= Welfare in Sri Lanka =

Social welfare has long been an important part of Sri Lankan society and a significant political issue. It is concerned with the provision by the state of benefits and services. Social welfare is mostly funded through general taxation.

== Social welfare ==

=== Health care ===

Sri Lanka has had a universal health care system that is free for anyone using it, including both citizens and non-citizens, since 1951 when the government officially abolished all user fees at public medical institutions. It is publicly funded and run by Ministry of Health. This includes both dental care and community medicine. The country has over 550 hospitals.

====Primary healthcare====
Primary care is provided by 500+ local clinics, 330 Medical Officer of Health (MOH) offices that handle basic checkups, vaccinations, and preventive care such as midwife services and Public Health Inspector.

====Secondary level====
A network of district and base hospitals handle common illnesses and routine surgeries at District and Divisional level. Anyone can walk in to the Out-Patient Department (OPD) or an Emergency Unit for treatment.

====Tertiary level====
Larger cities at Provincal level have specialised, national and teaching hospitals that handle major surgeries and specialist care.

====Dental care====
Most healthcare facilities such as primary, secondary and tertiary levels have dental facilities that provide free routine and emergency dental services without point-of-use charges. National hospitals handle complex procedures such as maxillofacial surgeries and wisdom tooth extractions under anaesthesia at no cost. The Health Ministry manages over hundred School Dental Clinics across the island.

===Social security===
Social security benefits are administered by the Department of Social Services. As of 2022, they include:

- Aswesuma Allowance - for transitional, vulnerable, poor, and extremely poor families.
- Samurdhi Allowance - for low income families.
- Pregnant Mother's Allowance
- Elderly, Disabled, and Kidney Aatients Allowance

== State housing and land ==

The government provides State housing and land to those in need.

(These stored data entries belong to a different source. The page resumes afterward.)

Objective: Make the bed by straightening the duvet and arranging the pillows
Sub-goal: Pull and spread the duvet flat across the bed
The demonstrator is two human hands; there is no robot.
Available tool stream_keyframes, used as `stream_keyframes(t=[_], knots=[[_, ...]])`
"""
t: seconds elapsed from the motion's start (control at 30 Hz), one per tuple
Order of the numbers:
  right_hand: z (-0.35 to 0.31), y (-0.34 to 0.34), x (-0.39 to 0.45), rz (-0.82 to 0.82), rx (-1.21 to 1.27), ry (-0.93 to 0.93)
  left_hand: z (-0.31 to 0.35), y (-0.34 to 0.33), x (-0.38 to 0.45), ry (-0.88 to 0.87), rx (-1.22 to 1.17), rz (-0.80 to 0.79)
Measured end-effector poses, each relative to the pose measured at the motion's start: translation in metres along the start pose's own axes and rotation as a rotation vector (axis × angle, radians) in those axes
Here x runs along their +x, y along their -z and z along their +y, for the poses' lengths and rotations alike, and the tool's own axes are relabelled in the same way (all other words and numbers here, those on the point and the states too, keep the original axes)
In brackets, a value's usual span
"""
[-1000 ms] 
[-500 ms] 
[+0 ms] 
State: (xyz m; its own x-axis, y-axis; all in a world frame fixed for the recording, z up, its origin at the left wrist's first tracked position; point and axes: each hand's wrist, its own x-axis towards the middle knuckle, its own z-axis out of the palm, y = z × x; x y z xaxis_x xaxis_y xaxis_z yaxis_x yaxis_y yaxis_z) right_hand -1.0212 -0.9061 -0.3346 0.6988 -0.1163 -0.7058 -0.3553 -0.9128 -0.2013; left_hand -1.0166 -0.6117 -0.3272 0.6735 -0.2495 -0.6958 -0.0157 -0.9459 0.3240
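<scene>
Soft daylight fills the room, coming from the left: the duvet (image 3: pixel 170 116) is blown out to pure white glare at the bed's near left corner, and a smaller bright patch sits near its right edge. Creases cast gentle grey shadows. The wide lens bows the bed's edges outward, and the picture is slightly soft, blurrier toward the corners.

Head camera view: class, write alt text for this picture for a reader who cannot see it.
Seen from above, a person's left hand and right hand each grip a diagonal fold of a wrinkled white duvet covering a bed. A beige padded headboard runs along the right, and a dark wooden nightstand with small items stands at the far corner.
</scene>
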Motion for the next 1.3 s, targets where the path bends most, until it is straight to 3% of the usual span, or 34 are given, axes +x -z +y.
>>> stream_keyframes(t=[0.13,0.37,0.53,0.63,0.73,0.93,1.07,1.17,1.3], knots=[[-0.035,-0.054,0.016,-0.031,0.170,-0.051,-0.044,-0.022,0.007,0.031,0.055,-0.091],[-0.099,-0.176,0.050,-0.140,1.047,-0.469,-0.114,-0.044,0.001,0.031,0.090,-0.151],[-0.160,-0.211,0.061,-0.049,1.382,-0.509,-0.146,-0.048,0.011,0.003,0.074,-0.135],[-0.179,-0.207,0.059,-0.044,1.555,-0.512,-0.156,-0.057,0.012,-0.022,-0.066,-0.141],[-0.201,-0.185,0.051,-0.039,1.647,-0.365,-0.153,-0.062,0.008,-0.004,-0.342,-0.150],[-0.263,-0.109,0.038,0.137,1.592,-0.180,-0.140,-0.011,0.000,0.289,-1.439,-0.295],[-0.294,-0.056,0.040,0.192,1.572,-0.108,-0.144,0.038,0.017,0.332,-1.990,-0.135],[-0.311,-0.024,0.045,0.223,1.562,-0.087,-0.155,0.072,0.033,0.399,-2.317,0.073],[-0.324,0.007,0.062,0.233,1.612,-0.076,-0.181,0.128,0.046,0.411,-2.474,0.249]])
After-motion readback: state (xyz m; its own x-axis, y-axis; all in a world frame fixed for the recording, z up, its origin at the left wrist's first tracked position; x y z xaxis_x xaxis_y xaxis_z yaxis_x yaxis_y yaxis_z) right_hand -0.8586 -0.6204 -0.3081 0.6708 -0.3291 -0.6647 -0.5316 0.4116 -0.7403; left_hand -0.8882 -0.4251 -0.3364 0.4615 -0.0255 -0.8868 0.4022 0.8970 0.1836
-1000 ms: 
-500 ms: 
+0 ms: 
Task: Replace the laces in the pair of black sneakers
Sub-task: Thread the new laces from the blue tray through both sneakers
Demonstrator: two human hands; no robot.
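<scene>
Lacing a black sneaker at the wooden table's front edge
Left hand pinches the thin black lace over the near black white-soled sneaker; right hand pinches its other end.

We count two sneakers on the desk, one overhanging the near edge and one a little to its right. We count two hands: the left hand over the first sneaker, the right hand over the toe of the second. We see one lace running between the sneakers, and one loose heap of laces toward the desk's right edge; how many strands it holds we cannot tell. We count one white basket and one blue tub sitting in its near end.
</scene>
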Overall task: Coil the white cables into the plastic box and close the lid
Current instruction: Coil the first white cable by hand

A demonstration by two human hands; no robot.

The government has provided subsidised lands, housing projects (Nila Piyasa, Nila Sevana) and concessionary housing loans for state sector employees.

== Education ==

Primary and secondary education is free in Sri Lanka since 1 October 1945 when C.W.W. Kannangara brought into effect the policy of free education. It is the responsibility of the Ministry of Education and the Provincial Governments. Undergraduate education in state universities are free, but limited to less than 10% of the student population.

=== Free school uniforms ===
In 1991, the government under President Ranasinghe Premadasa introduced a program to provide free uniforms for school children. This has later expanded to include vouchers for school shoes.

=== Mahapola Scholarship ===

The Mahapola Scholarship Scheme was established in 1981 by Trade Minister Lalith Athulathmudali to provide financial assistance to unprivileged youth for higher education.

== Pensions ==
=== Government pensions ===
State sector, some state owned and private sector organizations provides pensions for employees who retire at that ages between 55 and 62 years, having complete a number of years of service (e.g. 30 years). Pensions are granted after lesser terms of service for certain groups such as member of parliaments (5 years) and military personnel (10 years).

=== Superannuation ===
Private provident funds existed in the private sector, with some companies contributing on a voluntary basis until 1958, when the Employees' Provident Fund was established by S. W. R. D. Bandaranaike following the enactment of the Employees' Provident Fund Act No 15 of 1958 which established the Employees' Provident Fund which made it compulsory for all employers and employees to contribute if not employed in a pensionable role. This was further supplemented by the Employees' Trust Fund in 1981.

==Paid parental leave==
Per the Shop and Office Employees (Regulation of Employment and Remuneration) Act, females are entitled for paid maternity leave in both the state and private sector with the employer responsible for payment of their wages during the period of leave. In addition, mothers are allowed a daily time allowance to feed babies until they reach one year of age.

== Food welfare ==

=== Rice ration scheme ===

During World War II the Government of Ceylon introduced a rice ration scheme as a food subsidy to control price inflation issued on ration cards. This scheme provided a universal weekly quota of free rice to all citizens. It was continued after the war ended in 1945 and Ceylon gained self-rule in 1948, as a means of cost-of-living control by heavily subsidized this staple grain. As the years progressed the program became a major strain for the government finances until it was replaced in 1979 by food stamps. Attempts to stop the program earlier in 1953 due to the government's financial position, since Ceylon at the time imported a major portion of its rice, lead to the 1953 Ceylonese hartal.

=== Free school meals ===
The early school feeding programs started in 1931 by the colonial government, which evolved into a formal mid-day meal after independence. In 1956 the School Biscuit Program was initiated to introduce a fortified biscuit for school children with assistance from USAid. This was expanded to a mid-day meal of a bun introduced by the Minister of Education Wijeyananda Dahanayake who became known as "Banis Mama" (Bun Uncle). These programs alternated between buns, glasses of milk, fortified biscuits, and cooked rice-based meals depending on state budgets and foreign aid partners like the World Food Programme (WFP).